WHAT YOU ARE ASKED TO DO
Could you transcribe exactly the lines below, from the line with "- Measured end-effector" through the line with "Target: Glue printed", and nothing else, leaving out the pictures?

Records from a dataset
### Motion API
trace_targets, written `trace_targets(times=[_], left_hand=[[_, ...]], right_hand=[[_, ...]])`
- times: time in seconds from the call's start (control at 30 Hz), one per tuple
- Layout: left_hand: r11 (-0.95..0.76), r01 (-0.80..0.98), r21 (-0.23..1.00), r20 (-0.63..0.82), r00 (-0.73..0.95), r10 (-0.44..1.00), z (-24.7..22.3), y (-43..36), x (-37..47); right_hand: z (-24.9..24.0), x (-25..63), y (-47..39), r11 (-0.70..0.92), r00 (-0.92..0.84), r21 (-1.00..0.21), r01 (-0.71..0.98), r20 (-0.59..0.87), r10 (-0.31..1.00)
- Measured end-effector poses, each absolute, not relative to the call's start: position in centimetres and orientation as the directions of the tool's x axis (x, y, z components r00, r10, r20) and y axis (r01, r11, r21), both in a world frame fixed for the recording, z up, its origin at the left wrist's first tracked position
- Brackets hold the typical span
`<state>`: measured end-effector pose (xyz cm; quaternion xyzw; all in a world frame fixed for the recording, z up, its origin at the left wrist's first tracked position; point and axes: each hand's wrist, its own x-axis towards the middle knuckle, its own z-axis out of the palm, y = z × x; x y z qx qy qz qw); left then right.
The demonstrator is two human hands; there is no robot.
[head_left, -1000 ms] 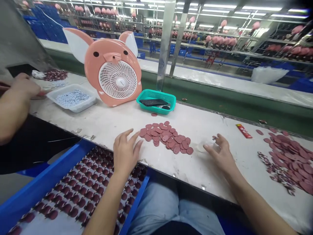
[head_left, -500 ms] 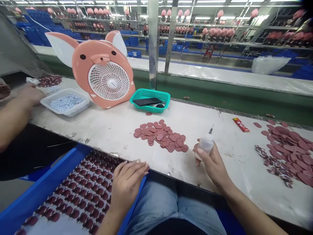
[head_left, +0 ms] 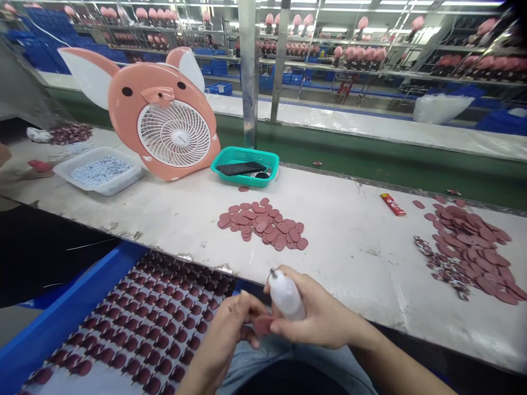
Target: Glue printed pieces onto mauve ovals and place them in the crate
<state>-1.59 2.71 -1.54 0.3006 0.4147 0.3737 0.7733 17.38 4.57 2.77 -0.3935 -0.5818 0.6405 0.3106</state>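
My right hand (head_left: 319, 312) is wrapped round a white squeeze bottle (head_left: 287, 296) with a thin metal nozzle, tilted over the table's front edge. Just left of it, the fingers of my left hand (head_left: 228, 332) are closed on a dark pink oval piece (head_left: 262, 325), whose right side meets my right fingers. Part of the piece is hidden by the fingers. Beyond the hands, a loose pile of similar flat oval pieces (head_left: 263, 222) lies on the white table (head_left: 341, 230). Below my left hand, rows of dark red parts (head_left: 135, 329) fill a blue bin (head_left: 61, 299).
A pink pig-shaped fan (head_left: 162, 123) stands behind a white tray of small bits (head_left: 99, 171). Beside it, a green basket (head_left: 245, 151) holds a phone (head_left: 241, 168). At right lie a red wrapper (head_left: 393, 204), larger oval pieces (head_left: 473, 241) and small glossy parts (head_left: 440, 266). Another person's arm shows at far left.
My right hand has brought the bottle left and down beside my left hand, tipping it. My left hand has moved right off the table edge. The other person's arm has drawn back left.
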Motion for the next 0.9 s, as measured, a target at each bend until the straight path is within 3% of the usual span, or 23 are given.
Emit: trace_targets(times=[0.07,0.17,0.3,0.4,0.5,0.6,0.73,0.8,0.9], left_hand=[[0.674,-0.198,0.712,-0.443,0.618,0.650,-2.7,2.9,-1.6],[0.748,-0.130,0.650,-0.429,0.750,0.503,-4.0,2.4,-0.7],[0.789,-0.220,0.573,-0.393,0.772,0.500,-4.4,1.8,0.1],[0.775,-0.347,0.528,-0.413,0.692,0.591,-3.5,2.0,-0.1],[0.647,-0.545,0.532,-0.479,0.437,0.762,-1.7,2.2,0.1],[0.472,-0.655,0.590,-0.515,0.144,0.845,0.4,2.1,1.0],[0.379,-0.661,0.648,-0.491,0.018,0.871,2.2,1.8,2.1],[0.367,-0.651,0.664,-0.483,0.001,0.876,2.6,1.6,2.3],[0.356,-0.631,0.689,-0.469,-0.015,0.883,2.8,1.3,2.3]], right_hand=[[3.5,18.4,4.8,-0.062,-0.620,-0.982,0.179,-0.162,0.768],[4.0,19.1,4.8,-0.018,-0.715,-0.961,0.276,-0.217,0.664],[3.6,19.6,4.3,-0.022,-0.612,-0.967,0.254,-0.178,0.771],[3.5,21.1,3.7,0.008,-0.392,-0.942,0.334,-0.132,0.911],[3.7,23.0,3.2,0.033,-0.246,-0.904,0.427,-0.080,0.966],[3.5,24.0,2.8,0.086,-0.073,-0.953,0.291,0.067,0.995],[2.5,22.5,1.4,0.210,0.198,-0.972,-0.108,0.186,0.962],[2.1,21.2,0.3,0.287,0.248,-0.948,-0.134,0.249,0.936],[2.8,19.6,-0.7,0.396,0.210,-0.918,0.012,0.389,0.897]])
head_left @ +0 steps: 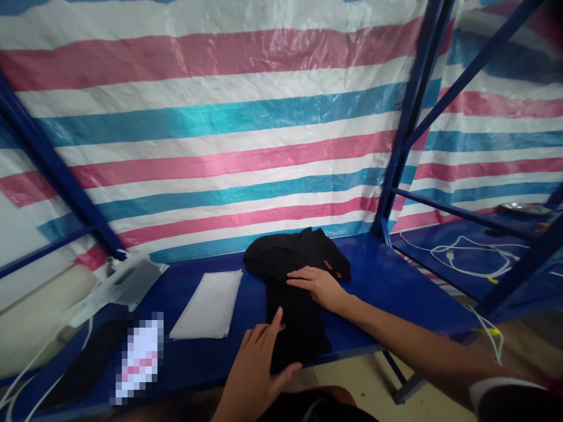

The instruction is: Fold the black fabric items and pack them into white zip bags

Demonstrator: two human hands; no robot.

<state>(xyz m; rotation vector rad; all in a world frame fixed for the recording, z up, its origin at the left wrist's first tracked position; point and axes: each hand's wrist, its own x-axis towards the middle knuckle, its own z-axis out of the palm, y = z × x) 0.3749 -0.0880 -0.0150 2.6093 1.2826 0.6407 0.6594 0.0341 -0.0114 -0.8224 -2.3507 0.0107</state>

OUTPUT
- Measured end-effector poses, each absolute, not relative to the call's start: position in centimetres and orientation as the directions of the tool's x axis (x, y, z components r00, r10, r20) and y axis (r01, r11, r21), both in a world frame fixed for the recording, z up, its origin at the left wrist's first tracked position
- Brackets hold the typical span
`<state>`: measured end-effector pose (xyz cm; quaternion xyzw; all in a world frame fixed for the recording, z up, its origin at the left wrist's first tracked position; point and axes: each hand's wrist, its own x-axis towards the middle knuckle, its own z-axis out of the palm, y = z × x; x y z qx qy qz qw); left then right.
The demonstrator is two human hands; there is no robot.
[head_left, -1000 ms] 
[head_left, -500 ms] 
[head_left, +0 ms] 
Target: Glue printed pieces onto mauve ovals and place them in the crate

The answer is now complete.